This is a complex topic, because we’re talking about high level meta-parameters in models. “What is even a sane value for the characteristic time of <computational process that interacts with computer security where some kinds of paranoia are professionally proper>?”
For some characteristic times, we basically would have to assume “humans are wrong about fundamental physics, but the AGI figures it out during the training run, and uses chip electronics to hack <new physics idea>” and for other characteristic times the central questions are humanistic organizational questions where someone might admit: “yes, but even the most obsessive compulsive PM probably has an average email latency of at least 30 seconds, so some design ideas can’t be adopted faster than that”.
When we could be talking about femtoseconds or centuries… its hard to stay on the same page in other ways, and have a productive conversation <3
I’m going to try the tactic of referring to stories, and hope you’ve read some of the same stories as me.
Scott has an old story about a hypothetical Whispering Earring that whispers advice, the following of which is NEVER regretted.

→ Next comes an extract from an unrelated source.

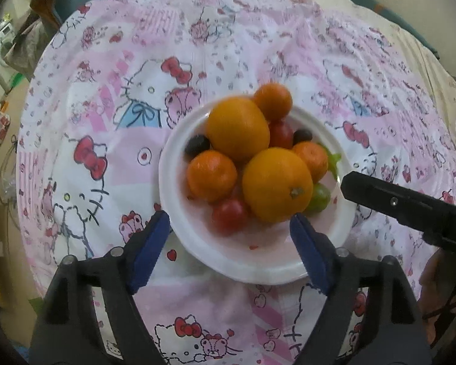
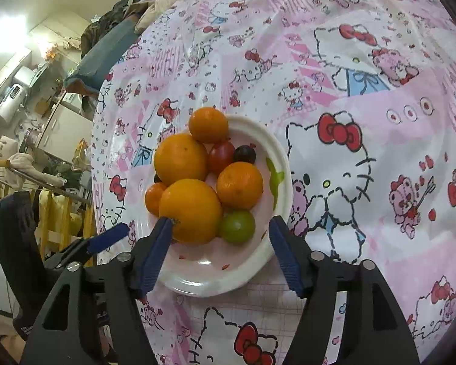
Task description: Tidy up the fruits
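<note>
Two tools, left tool [image 1: 229, 231] and right tool [image 2: 219, 237], hovering released, gripping nothing, over the white plate [image 1: 258, 267] mid-counter [image 1: 136, 45]. Heaped there: firm, smooth oranges [image 1: 276, 182], likely rolling, needing mid-girth grips; softer tomatoes [image 1: 229, 219]; fragile dark grapes [image 1: 197, 146].

fruit count on one plate [image 1: 197, 252]

two big oranges [image 1: 237, 127], three mandarins [image 1: 212, 175], two red tomatoes [image 1: 229, 215], two dark grapes [image 1: 197, 146], one green fruit [image 1: 319, 198].
</note>
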A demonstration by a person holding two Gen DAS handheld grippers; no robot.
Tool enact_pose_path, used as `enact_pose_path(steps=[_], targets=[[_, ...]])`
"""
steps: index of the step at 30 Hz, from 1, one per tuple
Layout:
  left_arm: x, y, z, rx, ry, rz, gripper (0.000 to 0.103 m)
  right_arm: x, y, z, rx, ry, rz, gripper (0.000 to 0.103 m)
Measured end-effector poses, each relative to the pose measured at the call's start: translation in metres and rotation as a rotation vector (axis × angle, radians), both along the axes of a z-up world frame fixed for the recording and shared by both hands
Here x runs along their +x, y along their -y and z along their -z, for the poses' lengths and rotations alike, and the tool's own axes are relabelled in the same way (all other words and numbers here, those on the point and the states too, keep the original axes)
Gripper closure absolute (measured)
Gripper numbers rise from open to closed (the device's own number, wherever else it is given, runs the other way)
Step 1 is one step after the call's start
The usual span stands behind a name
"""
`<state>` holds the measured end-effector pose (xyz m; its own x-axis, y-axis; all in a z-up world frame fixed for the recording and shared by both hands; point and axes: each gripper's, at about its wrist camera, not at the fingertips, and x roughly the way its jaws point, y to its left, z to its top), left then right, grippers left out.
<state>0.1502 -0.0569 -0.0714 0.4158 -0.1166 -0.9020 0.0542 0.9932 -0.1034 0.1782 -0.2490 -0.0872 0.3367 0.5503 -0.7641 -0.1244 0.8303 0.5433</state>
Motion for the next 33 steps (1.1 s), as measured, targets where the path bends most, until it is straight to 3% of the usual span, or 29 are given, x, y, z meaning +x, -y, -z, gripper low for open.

If he ever publishes a book with his collected stories, this story should definitely be in the book.
The archive is experiencing scheduled maintenance, so I can’t read the story and am working from memory, but Reddit linked here as a place one can still find the story.
In the story, according to the story’s mechanics, perfect advice causes the brain of the user to atrophy into a machine for efficiently executing good advice while wasting no extra glucose on things like “questioning the advice” or “thinking at all, really”.
So, in the story, which is not about “the ontology of magic”, if you perform an autopsy on someone whose body died in their 80s, who put a Whispering Earring on in their 20s, you find a tiny/weird vestigial brain.
In the story, the social community around the person loves and respects them, because the advice includes saying wise things, and doing wise acts, so in some sense the “perfect copy of their iterated possible choices” have perhaps simply been moved from their meat brain to some kind of other “magic brain”, that tracks what they would have wanted, and would have done, and would have said in some medium other than their original meat brain?
(Because of course, there’s no such thing as real magic. Any possible “supernatural existence”, once coherently understood, would unpack as just another part of reality with another set of rules, that interacts with the previously partly understood “normal” parts of reality that we already have good models of. Thus: if the social persona that all the people around the earring wearing body loved and respected isn’t in the brain… that doesn’t mean it doesn’t exist, it just means the persona is not being computed in the physical brain of the person anymore.)
HOWEVER… in the story itself the Earring always has a first weird/ominous warning “better for you if you took me off” as its first utterance to each new person.
It never says that again, and all the later pieces of advice are always appreciated by people who ignore that first warning.
Since all the rest of the things the Earring say make a lot of sense, and are never “detectably regrettable advice” it implies some kind of rule applies to the earrring’s operation so that it is “maybe at least magically honest about its mere approximation of seemingly perfectly good advice”.
So there is a latent implication that this rule-compelled-honesty itself thinks that having a soul in your brain, running your body directly, and making choices that are imperfect, and learning from the imperfect choices… is… “better for you”.
I assume Scott made it explicitly and purposefully ambiguous, how any of these facts could be ultimately reconciled into a simple model with a simple through line of mechanical causation.
A lot of really interesting philosophy is woven into this story, and, by hypothesis, a Truly Superintelligent AGI...
...that has perhaps (if such is physically possible) already put femtomechanical machines in every cell of every living thing on the planet (including you and me) before it even speaks to anyone...
....would also be able to understand and navigate all the possible philosophical angles and “takes” on this story, and all the errors and confusions that cause the takes, and so on.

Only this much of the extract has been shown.